Why does numpy not short-circuit on non-contiguous arrays?
I got interested in solving this problem. So I`ve come with the next solution that manages to avoid the "a[::-1]
" problem case due to internal ndarray copies by np.argmax
:
I created a small library that implements a function argmax
which is a wrapper of np.argmax
, but it has increased performance when the input argument is a 1D boolean array with stride value set to -1:
https://github.com/Vykstorm/numpy-bool-argmax-ext
For those cases, it uses a low-level C routine to find the index k
of an item with maximum value (True
), starting from the end to the beginning of the array a
.
Then you can compute argmax(a[::-1])
with len(a)-k-1
The low-level method doesn't perform any internal ndarray copies because it operates with the array a
which is already C-contiguous and aligned in memory. It also applies short-circuit
EDIT:
I extended the library to improve the performance argmax
also when dealing with stride values different than -1 (with 1D boolean arrays) with good results: a[::2]
, a[::-3]
, e.t.c.
Give it a try.
The problem is related with the memory alignment of the array when using strides.
Either a[1:-1]
, a[::-1]
are considered aligned in memory but a[::2]
dont:
a = np.random.randint(0,2,1000000,bool)
print(a[1:-1].flags.c_contiguous) # True
print(a[::-1].flags.c_contiguous) # False
print(a[::2].flags.c_contiguous) # False
This explains why np.argmax
is slow on a[::2]
(from documentation on ndarrays):
Several algorithms in NumPy work on arbitrarily strided arrays. However, some algorithms require single-segment arrays. When an irregularly strided array is passed in to such algorithms, a copy is automatically made.
np.argmax(a[::2])
is making a copy of the array. So if you do timeit(lambda: np.argmax(a[::2]), number=5000)

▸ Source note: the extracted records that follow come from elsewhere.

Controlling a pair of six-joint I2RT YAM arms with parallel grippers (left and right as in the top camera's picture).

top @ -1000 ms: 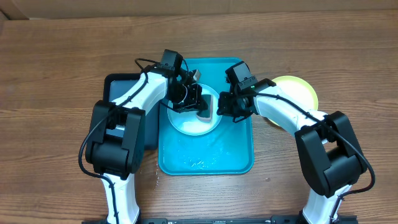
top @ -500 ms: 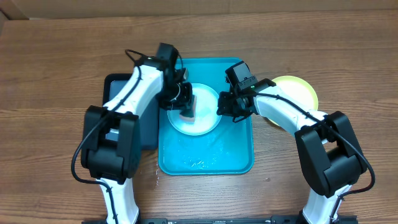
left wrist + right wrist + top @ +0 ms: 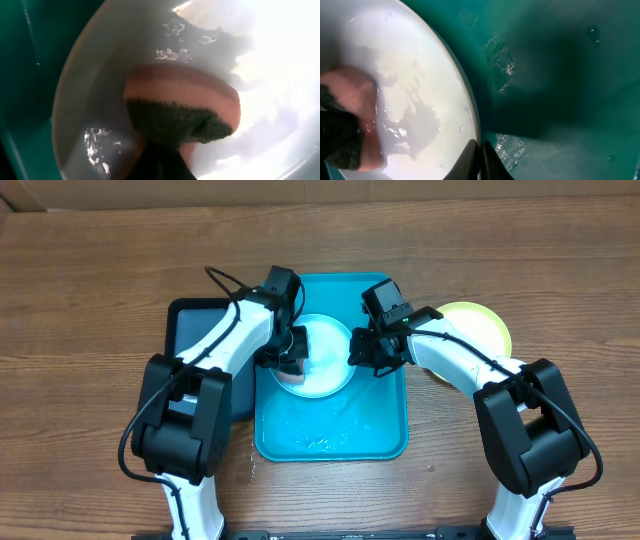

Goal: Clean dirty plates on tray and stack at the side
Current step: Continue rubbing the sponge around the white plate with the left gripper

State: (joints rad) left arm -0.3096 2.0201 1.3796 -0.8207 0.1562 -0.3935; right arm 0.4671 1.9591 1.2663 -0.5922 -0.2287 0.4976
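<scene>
The left gripper point(image 3: 288, 362) fingers pinched a sponge point(image 3: 182, 110) against the wet pale plate point(image 3: 328, 350) under them, inside the turquoise tray point(image 3: 335, 438). The right gripper point(image 3: 480, 156) fingers clamped that plate's rim between them.

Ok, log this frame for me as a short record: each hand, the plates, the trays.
left hand: shut on sponge, pressed on pale blue plate
right hand: pinching pale blue plate's rim
pale blue plate: in turquoise tray, wet, some suds
yellow-green plate: on table, right of turquoise tray
dark tray: left of turquoise tray
</scene>
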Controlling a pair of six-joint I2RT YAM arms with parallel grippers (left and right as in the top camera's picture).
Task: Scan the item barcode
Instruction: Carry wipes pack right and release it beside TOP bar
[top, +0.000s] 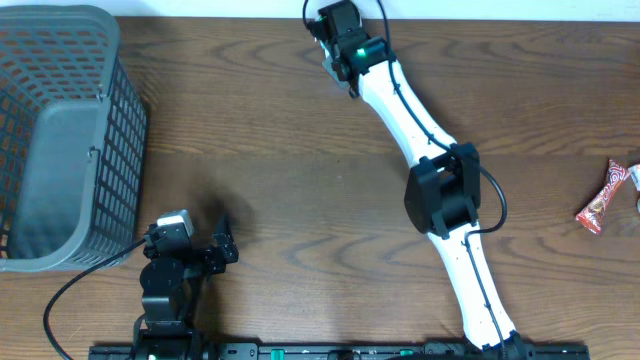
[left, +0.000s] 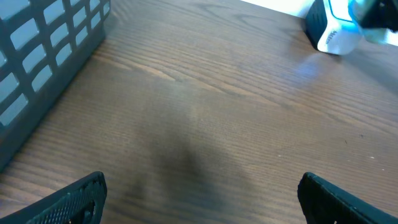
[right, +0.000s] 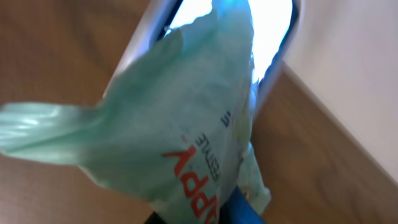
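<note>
A wide brown wooden surface (top: 300, 180) fills the overhead view. A grey mesh basket (top: 120, 130) stands at its far left corner. The white right arm (top: 420, 130) stretches diagonally to the far edge, well apart from the basket.

The right pincer (top: 332, 45) is clamped on a pale green packet (right: 180, 124) with red lettering. The packet hangs crumpled right in front of a bright window in a silver frame (right: 142, 38), probably the scanner.

The left pincer (left: 202, 199) rests low near the front edge, beside the basket, with its jaws wide apart and nothing between them.

The task looks well advanced, since the item is lifted and presented at the window. No barcode shows, and whether a read has registered cannot be told. Getting the code to face the window appears to be what is left.

A red striped sweet wrapper (top: 603, 197) lies at the right edge, clear of both arms. Nothing blocks the way, though the packet's slack folds could hide the code.
</note>
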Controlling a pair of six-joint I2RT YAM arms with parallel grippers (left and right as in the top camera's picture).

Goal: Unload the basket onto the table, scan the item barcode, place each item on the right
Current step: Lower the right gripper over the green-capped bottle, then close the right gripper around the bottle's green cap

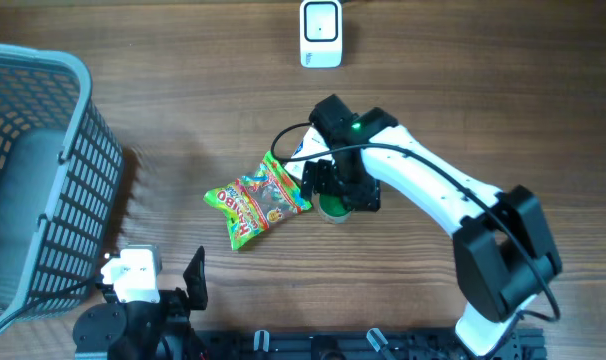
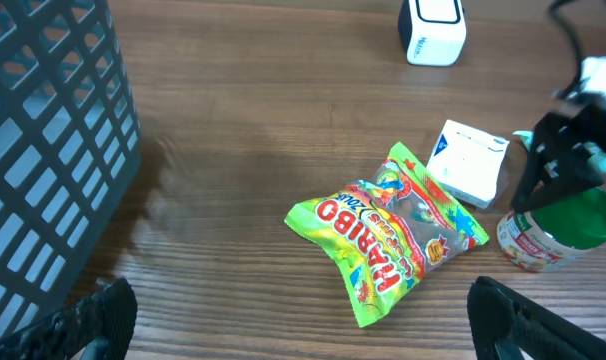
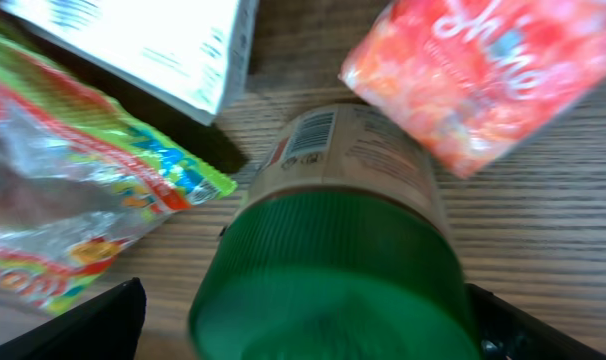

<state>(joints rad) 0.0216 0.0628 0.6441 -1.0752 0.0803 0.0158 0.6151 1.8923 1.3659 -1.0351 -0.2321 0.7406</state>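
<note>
A: While the right claw [image 3: 308,318] hung spread astride the green-lid jar [image 3: 353,160], was anything scanned?
B: Nope, imo. Jar sat on wood table [image 1: 483,90] by candy bag [image 1: 258,203], well apart from scanner [image 1: 321,33]. Grab, lift, scan all left. Left claw [image 2: 301,295] spread too, empty. Room beyond wasn't visible.

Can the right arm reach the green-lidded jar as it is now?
Probably yes. The right pincer is open just over the jar, one finger on each side of its lid. The sweets bag and red packet lie close, but seem not to block.
</note>
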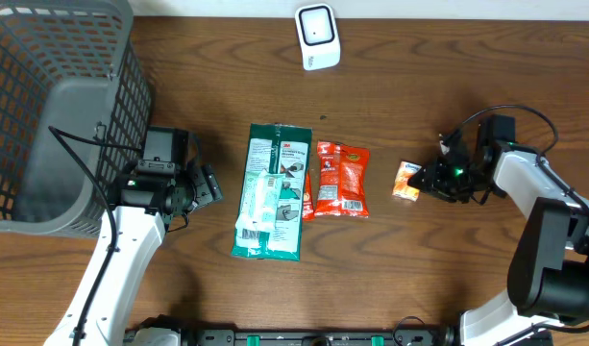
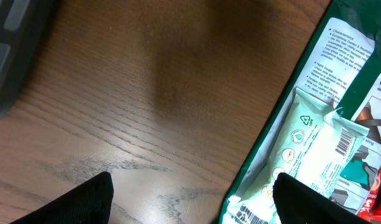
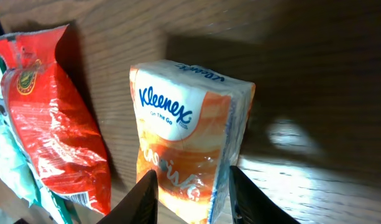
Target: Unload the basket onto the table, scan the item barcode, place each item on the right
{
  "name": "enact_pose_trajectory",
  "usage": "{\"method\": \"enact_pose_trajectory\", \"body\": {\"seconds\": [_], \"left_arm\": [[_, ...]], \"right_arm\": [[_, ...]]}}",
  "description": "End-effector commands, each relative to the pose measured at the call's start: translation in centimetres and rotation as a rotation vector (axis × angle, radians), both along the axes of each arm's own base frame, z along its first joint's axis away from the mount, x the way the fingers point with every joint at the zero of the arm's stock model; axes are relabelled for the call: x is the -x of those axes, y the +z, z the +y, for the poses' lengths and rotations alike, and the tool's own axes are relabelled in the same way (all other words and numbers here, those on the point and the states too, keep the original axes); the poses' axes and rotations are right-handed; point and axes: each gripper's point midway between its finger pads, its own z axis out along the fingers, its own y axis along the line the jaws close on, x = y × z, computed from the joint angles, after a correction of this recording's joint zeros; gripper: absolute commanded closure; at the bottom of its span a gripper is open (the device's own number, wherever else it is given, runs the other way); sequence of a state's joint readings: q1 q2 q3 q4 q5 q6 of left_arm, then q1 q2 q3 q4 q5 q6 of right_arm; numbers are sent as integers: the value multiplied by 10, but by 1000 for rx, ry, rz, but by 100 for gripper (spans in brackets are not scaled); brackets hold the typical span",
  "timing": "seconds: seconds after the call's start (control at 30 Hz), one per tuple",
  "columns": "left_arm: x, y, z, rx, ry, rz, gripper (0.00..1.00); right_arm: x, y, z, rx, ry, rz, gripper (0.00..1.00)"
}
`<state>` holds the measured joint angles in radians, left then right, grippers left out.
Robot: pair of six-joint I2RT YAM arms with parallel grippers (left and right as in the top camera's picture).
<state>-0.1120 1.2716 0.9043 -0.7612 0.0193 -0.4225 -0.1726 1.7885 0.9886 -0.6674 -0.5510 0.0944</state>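
We can't see the bottom end of the Kleenex pack: the rt wrist view cuts it off, along w/ the tips of both fingers. Only its printed top face shows; the underside is hidden. The right gripper is drawn in narrow on the pack, one finger against each long edge. The pack lies flat on the table, near the red snack packet but not touching it. From overhead those fingers are a dark blur and we can't read the grip there. The grey mesh basket runs off frame top-left; in the left wrist view it's just a blurred grey corner.

The table is dark wood grain w/ a glare patch in both wrist views.

The left gripper stands wide, bare wood between its fingers, nothing held, just left of the green 3M pack. A white wipes pack lies on top of that. The left wrist cam shows us a barcode on the wipes pack; overhead is too small for it. Only overhead shows the white barcode scanner, at the far edge, well apart from the Kleenex pack.
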Motion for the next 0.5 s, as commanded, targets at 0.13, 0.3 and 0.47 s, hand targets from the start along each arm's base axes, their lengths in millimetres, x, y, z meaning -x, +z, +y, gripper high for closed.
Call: {"method": "enact_pose_trajectory", "body": {"seconds": [0.13,0.3,0.47], "left_arm": [[-2,3,4,-13,12,-6,17],[-2,3,4,-13,12,-6,17],[-2,3,4,-13,12,-6,17]], "right_arm": [[-4,0,0,52,16,-26,66],[-13,1,-3,62,-12,-53,66],[-19,2,-4,54,-59,-52,65]]}}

you are timing 5000 copies of the array a
Execute this and compare the results of this two timing calls:
print(timeit(lambda: np.argmax(a[::2]), number=5000))
b = a[::2].copy()
print(timeit(lambda: np.argmax(b), number=5000))
EDIT:
Digging into the source code in C of numpy, i found the underline implementation of argmax
function, PyArray_ArgMax which calls at some point to PyArray_ContiguousFromAny to ensure that the given input array is aligned in memory (C-style)
Then, if the dtype of the array is bool, it delegates to BOOL_argmax function. Looking at its code, seems that short-ciruit is always applied.
Summary
- In order to avoid copies by
np.argmax
, make sure that the input array is contiguous in memory - short-circuit is always applied when data type is boolean.